I’m fairly decent at expressing myself on here I’d like to think. In person, it’s a whole different story. Before everything health wise – I battled social anxiety bad. Still do. Especially now without “liquid courage” when I try to speak to strangers for extended periods of time I just end up spouting nonsense at a freakishly fast pace. Kind of like a nervous, sweaty auctioneer.
The last two weeks have been an emotional upheaval for me. I had my on year check up on my liver, learning that my liver already has signs of NAFLD, creeping up on portal hypertension, osteoporosis, and kidneys at about 35-40%. Most of those are due to my medications that keep me alive daily but slowly eat away at my body.

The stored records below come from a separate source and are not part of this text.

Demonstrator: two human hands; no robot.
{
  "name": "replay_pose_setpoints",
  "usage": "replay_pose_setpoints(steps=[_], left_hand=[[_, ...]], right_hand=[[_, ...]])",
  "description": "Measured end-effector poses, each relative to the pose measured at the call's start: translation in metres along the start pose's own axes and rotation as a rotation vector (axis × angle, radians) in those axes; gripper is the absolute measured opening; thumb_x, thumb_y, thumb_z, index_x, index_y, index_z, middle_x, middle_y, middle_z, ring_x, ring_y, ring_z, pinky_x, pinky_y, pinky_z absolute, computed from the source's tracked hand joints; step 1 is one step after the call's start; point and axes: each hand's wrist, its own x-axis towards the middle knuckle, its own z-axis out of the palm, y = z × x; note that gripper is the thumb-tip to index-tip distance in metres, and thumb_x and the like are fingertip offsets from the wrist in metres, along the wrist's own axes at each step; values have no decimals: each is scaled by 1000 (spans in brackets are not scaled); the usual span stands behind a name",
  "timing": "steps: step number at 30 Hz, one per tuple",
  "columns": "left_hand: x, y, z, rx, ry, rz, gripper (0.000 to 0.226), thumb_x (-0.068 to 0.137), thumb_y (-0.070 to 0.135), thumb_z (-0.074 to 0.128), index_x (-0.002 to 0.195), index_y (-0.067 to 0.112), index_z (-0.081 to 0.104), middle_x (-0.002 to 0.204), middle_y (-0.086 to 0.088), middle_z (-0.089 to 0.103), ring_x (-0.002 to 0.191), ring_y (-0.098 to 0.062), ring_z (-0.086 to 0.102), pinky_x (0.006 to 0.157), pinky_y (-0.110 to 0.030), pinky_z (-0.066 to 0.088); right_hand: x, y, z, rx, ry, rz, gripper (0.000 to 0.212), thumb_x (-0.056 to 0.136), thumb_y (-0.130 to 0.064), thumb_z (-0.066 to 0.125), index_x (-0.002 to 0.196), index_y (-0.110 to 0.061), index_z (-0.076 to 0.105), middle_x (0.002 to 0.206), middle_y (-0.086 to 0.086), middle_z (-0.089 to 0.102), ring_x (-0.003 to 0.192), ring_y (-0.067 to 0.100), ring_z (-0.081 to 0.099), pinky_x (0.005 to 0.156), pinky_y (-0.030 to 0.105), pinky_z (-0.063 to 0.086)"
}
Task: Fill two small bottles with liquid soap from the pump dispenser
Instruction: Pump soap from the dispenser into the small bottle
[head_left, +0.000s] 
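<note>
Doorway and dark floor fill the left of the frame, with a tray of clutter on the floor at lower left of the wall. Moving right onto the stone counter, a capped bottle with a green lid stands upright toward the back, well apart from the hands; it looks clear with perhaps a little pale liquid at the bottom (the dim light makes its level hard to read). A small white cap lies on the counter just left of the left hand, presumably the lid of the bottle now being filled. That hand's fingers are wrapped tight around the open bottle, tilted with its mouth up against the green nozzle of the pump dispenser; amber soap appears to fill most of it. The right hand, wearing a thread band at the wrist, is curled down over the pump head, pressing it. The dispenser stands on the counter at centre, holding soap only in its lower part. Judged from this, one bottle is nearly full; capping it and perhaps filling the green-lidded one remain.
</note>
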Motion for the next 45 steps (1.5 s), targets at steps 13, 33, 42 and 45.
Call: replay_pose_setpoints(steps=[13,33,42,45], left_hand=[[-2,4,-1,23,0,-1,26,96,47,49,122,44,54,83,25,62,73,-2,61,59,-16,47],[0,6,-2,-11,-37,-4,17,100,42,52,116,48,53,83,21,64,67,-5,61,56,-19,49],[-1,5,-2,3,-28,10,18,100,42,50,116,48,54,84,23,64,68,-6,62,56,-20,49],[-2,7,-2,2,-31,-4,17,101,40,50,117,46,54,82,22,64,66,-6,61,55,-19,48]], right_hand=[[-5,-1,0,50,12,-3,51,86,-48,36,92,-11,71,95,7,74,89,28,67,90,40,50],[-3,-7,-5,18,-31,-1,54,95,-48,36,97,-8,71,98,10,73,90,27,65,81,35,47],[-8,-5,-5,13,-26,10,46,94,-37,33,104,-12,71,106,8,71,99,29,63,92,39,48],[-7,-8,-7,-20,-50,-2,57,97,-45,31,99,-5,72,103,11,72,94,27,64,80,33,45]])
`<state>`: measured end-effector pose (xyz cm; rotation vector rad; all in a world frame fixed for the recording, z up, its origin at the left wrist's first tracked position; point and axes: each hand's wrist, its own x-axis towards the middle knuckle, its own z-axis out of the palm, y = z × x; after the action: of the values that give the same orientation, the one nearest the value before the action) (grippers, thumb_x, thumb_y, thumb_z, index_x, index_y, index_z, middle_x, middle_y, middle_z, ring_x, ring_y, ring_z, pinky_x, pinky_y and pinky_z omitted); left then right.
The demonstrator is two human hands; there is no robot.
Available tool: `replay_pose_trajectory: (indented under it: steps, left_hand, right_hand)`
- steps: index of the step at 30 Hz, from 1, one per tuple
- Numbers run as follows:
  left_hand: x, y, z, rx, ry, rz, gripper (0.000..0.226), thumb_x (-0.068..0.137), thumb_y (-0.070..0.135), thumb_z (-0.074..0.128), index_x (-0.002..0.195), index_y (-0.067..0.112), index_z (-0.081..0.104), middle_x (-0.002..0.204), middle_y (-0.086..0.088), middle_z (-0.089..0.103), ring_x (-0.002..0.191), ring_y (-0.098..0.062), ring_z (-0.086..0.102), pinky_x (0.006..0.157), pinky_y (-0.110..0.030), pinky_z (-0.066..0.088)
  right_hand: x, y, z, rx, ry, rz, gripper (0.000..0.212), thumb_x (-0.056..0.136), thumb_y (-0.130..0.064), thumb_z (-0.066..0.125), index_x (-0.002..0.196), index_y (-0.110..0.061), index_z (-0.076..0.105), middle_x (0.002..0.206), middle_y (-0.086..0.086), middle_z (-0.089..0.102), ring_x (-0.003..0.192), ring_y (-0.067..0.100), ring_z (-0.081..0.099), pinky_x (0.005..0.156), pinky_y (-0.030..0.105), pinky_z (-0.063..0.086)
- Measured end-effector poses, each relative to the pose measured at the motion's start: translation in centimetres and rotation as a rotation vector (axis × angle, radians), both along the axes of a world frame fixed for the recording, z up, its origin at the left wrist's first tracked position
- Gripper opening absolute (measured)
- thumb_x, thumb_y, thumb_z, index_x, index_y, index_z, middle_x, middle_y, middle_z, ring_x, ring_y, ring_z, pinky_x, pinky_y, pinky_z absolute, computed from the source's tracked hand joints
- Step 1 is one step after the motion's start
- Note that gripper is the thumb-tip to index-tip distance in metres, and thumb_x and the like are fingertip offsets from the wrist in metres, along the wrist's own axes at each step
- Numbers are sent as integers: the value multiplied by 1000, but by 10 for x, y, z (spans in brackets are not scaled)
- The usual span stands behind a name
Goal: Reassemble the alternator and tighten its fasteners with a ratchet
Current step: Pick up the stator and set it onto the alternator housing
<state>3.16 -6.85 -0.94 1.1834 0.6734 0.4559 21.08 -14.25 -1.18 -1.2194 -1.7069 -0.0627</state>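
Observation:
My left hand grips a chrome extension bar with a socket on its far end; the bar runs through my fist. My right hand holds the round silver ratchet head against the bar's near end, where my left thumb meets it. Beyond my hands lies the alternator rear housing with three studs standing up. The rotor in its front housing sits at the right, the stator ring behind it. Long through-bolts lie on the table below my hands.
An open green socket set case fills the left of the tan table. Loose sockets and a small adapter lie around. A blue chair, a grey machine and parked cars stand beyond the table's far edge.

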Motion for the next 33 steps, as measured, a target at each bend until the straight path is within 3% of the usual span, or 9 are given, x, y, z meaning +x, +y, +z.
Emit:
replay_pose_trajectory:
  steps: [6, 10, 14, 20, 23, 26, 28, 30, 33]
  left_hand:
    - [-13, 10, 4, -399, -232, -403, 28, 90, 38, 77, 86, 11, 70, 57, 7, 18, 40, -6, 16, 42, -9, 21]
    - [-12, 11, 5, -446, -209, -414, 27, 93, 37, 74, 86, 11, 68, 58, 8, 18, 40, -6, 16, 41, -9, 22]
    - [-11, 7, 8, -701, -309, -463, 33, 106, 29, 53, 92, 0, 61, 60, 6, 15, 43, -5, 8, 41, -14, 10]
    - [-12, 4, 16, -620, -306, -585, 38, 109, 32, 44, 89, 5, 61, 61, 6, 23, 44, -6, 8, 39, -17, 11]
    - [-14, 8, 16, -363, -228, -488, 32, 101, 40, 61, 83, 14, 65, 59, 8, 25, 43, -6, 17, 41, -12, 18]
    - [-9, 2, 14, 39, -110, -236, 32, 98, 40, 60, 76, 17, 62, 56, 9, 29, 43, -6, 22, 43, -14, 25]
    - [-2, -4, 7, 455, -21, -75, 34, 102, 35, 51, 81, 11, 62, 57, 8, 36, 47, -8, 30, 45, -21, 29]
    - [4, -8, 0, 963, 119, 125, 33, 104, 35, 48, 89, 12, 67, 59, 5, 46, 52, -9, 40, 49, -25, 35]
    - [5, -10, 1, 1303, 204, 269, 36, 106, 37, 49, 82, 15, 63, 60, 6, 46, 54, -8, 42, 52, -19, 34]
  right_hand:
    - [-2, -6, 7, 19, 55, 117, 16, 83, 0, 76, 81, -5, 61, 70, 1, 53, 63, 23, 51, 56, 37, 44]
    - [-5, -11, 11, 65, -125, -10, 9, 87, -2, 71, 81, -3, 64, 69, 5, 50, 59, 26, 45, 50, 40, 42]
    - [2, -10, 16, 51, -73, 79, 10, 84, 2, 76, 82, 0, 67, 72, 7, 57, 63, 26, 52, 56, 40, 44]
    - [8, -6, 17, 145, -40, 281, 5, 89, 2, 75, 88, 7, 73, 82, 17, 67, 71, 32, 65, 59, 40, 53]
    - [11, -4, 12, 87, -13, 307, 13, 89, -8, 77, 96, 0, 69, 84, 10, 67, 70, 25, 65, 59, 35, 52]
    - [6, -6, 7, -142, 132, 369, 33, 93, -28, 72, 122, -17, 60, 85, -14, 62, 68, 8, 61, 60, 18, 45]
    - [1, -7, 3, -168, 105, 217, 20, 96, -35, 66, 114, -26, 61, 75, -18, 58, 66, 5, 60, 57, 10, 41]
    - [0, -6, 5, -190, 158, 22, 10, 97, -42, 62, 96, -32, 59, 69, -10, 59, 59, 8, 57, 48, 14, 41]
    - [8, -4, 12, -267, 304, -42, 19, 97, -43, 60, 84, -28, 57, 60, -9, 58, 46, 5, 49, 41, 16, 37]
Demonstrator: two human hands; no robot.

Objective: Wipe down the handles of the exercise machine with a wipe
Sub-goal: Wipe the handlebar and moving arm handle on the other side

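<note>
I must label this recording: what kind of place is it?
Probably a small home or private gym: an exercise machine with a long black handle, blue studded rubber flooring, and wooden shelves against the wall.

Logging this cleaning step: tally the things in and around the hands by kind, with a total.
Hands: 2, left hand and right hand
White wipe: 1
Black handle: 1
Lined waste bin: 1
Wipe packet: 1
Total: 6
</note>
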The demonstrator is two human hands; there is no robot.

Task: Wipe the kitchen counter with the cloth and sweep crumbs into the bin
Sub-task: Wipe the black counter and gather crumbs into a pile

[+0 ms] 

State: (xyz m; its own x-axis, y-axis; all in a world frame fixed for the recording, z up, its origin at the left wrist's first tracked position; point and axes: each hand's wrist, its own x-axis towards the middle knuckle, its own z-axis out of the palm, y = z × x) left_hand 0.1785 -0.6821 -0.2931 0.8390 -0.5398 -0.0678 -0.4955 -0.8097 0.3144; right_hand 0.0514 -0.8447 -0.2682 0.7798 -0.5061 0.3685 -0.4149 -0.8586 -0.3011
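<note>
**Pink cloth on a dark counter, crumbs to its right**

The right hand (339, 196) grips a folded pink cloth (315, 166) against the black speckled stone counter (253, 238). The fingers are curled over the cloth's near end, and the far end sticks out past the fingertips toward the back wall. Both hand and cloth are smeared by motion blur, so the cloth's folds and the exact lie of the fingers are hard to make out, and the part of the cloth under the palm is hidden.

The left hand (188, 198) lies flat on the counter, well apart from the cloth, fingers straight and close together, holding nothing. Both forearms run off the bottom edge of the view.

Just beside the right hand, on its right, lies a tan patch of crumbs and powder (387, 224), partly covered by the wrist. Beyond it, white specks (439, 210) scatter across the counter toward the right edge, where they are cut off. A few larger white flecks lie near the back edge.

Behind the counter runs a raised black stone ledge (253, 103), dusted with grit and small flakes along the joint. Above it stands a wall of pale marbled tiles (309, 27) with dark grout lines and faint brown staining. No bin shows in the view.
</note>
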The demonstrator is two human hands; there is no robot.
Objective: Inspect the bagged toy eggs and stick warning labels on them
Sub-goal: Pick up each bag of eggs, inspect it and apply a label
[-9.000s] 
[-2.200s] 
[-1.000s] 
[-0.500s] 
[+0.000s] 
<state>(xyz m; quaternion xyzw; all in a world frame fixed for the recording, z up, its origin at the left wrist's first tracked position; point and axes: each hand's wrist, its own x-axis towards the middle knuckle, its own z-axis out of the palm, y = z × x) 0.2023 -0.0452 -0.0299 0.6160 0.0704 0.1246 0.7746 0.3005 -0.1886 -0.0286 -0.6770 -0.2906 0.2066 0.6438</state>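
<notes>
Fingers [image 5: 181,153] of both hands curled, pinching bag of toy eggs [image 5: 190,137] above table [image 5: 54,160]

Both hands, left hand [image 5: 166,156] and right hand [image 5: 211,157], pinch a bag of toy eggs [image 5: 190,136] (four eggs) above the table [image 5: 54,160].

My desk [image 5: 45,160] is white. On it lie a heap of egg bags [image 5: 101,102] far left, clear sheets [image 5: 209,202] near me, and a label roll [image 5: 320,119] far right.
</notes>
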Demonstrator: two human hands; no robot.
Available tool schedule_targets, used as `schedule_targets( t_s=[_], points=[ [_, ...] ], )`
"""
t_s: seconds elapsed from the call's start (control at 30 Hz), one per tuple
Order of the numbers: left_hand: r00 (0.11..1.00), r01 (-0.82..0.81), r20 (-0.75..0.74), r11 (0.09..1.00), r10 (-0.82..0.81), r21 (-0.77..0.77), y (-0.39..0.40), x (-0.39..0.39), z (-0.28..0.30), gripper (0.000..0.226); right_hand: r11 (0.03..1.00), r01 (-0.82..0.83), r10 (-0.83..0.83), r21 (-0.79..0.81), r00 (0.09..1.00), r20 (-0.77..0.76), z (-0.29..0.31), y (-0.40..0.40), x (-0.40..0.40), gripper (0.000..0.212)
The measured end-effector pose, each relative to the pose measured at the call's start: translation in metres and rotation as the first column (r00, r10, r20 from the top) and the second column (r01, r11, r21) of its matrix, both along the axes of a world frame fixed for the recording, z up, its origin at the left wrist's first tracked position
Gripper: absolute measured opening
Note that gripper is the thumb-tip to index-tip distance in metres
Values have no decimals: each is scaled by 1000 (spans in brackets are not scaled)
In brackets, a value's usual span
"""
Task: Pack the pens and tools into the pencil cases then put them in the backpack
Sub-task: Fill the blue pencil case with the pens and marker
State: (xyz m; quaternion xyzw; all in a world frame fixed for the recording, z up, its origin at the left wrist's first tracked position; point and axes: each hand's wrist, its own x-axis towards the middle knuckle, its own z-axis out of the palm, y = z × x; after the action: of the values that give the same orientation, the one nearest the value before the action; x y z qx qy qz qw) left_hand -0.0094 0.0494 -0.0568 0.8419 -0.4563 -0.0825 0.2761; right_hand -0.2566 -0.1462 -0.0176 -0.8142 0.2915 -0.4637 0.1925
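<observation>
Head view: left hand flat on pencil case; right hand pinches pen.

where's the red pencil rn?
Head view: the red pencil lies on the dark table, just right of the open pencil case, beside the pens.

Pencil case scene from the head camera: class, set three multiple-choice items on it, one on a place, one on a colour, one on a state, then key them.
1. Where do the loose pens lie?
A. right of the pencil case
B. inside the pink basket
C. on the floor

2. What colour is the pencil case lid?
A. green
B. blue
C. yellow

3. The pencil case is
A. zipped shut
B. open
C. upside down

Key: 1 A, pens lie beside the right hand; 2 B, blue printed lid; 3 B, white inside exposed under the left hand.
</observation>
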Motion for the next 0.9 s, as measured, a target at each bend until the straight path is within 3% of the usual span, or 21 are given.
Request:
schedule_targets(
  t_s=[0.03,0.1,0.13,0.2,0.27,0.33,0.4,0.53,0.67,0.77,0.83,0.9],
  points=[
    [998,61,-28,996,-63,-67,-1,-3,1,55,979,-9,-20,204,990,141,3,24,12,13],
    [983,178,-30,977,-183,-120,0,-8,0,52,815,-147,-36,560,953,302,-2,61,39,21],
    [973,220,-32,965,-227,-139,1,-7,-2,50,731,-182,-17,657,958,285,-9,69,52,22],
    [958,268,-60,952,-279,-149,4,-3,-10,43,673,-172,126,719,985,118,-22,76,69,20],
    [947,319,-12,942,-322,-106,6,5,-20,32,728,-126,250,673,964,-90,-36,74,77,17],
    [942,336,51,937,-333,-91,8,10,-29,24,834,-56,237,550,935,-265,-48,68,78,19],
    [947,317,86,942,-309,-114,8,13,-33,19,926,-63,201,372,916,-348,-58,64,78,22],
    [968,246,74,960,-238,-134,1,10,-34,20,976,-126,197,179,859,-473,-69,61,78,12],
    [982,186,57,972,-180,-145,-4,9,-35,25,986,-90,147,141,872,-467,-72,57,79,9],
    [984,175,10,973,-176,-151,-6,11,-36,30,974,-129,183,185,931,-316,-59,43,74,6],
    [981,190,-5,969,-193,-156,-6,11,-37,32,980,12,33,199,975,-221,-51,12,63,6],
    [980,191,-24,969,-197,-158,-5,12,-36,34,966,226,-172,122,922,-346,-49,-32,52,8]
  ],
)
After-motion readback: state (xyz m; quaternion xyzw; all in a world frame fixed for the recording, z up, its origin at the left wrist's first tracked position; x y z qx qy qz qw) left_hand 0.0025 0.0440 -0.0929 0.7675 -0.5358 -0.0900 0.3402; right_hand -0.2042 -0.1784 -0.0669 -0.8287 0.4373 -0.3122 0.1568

Anyways, but I went on vacation to celebrate my one year anniversary of extra life. (which in and of itself sounds kind of dumb because every day should be like that for everyone) Spent thanksgiving with family and achieved a few work/school related accolades as well. But I can’t seem to shake the dark cloud that has settled on me. So many trivial thing are going wrong that I have zero control over.
I have nothing to say.
The holidays are always so strange to me. Everything in the last two years has changed too fast. In a way, Christmas and Thanksgiving in the hospital last year was comforting because I knew exactly what to expect. Wake up, keep recovering, go to sleep. Easy peasy. Year before that none of us really knew what to do since Mom has just passed. Dad went up to Washington to be with Howard and his family and I stayed here. This year, so far thanksgiving was just strange. It honestly just felt like any other meal. Maybe I was too exhausted from the trip to enjoy it…who knows. I’ve tried to start decorating for Christmas for the last few days, but it seems lacking. Example. I literally just have a bare Christmas tree in the living room now. No ornaments because I have no clue where the ornament box is. And I could probably stop there regarding the decorating and be just fine, which is TOTALLY unlike me.
Maybe it’ll all kick in when I’m rested. Or maybe not, who knows. Maybe we all could use a Christmas without all the decorations and distractions.
This time of year is turning out to be excruciatingly hard for me, which is pretty surprising since all year I had been looking forward to this time of year and how happy and excited I would be. Now, there is nothing. I just stare into space with dark thoughts swirling in my head. A thin veil of consciousness providing the only protection from the evil that pokes at me without cease. So many thoughts. Too many thoughts. A stream of conscious madness ushering in what? A new day? A new demise? All I long for is quiet solitude. Space to be left alone from everything so I can catch my breath. It seems like the only place left I feel safe is writing. I see the words on the screen and therefore must be thinking of something and my hands must be typing. This feeling reminds me of hiding from bullies when I was young. I remember two assailants in particular were so bent on making fun of me and harassing me to my face that I sought refuge in a girls bathroom and locked the stall door thinking I was safe only to find moments later they had followed me into the bathroom and were now hanging over the stall side walls refusing to leave. I was trapped. I had to endure it until it ended and I had no control.